Is there any way of booting from SSD/USB/NVMe/eMMC to have a Linux OS, such as Ubuntu, plus applications, services and containers load entirely into partitions created in RAM such as DDR3 or DDR4. This should ideally allow for use of other partitions, on say SSD or HDD for file storage regardless of which OS loads, probably FAT32 or exFAT for cross-OS support.
This is because even large Linux distributions use just a few units or tens of gigabytes, and many users want to use the same hardware for lots of distributions, e.g. home entertainment, software development, gaming, media production, office productivity, where users could select their environment from say a boot-loader or different USB keys, and run that environment entirely in RAM where user files reside on SSDs or HDDs, and there is a shut-down process, manual procedure or automated syncing of files in RAM archiving back to the original hard-drive/USB, for the next boot.
For example, you could have a customised Steam-based OS for gaming, switching to a media-streaming OS for relaxation or parties, switching to a office productivity OS and then an Education OS, or Webserver OS, from either USB keys or SSD partitions or similar, sharing user folders among different volatile-to-non-volatile loads of differing OSs, archiving back to original drives or keys. A large cheap RAID array or single SSD could function to store files such as games, files, media, but utilising the RAM for core OS, application, library and code and services etc.
Load times would increase but the OS, applications, libraries, services and databases, containers, plus gaming and media production speeds could be improved utilising lots of RAM and cheap USB loaders/archives or SSD rather than having to fork out on the cost of a large SSD or NVMe drive to accommodate those needs, which would load faster but be less responsive than loading the OS and apps into RAM.
The ability to run entire drive in RAM is also important in server scenarios especially databases which are not entirely suited to SSDs and more suited to RAM in terms of seek times, read and write times, bandwidth and numbers of rewrites and failures. For example, run a Linux Server OS including a Docker container of databases, server, code, libraries etc on one or more RAM partitions, utilising other drives for user files. Also RAM swap/working folder areas would be useful in backup or media production scenarios also, to reduce the time of archiving.
Many users are content with current bus speeds, but in professional and server and gaming and customisation markets the ability to a couple a fast CPU/GPU to OS file/service elements loaded into RAM would be very advantageous.
The idea came from a few 3rd party Windows software solutions which can create mapped partitions on RAM, archiving bakc manual to origin drive folders, also the Hyperdrive from years ago which used a PCI card and DDR(2?) memory as a recognizable internal hard drive. The idea could be applied to Linux kernels, especially in the movement from HDD to SDD to PCIe, go one step further to reduce complexity and potentially increase security of running certain functions or the entire OS from RAM.

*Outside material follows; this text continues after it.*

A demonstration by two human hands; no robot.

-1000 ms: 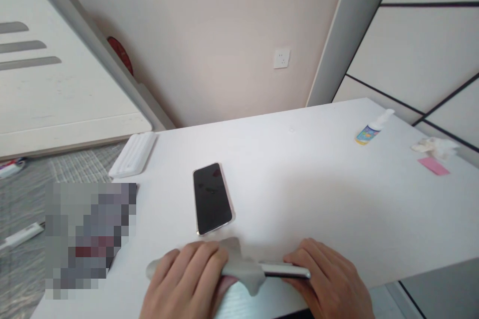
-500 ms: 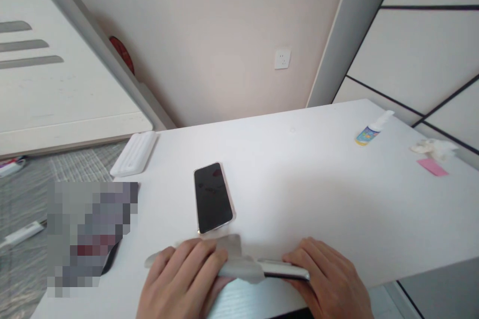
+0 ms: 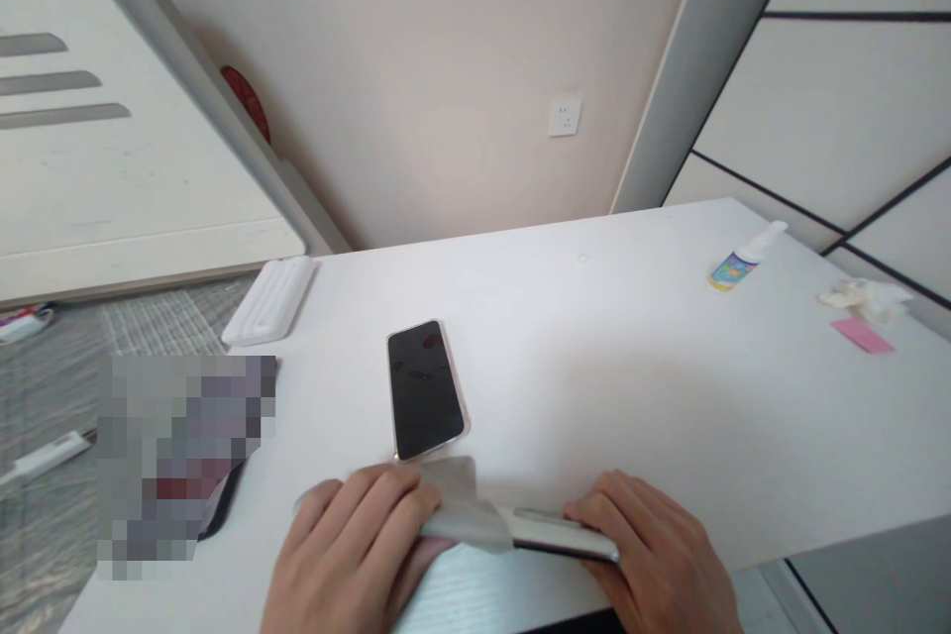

An additional option could be to have a tiny NAND flash boot load in network scenarios for servers not using any HD but massive RAM arrays for volatile only storage, using external storage for backups/snapshots and boot files, or perhaps a remote network boot to load the OS from the cloud into RAM, archiving to another cloud.
6Gb/s on SATA3 for user files such as media, plus 25Gb/s from PC4-25600 for OS/libraries/apps/containers etc. Power supplies in most modern grids are consistent enough in nearly all scenarios, where UPSs or standard drives could be used in less developed electricity grids, and mobile situations.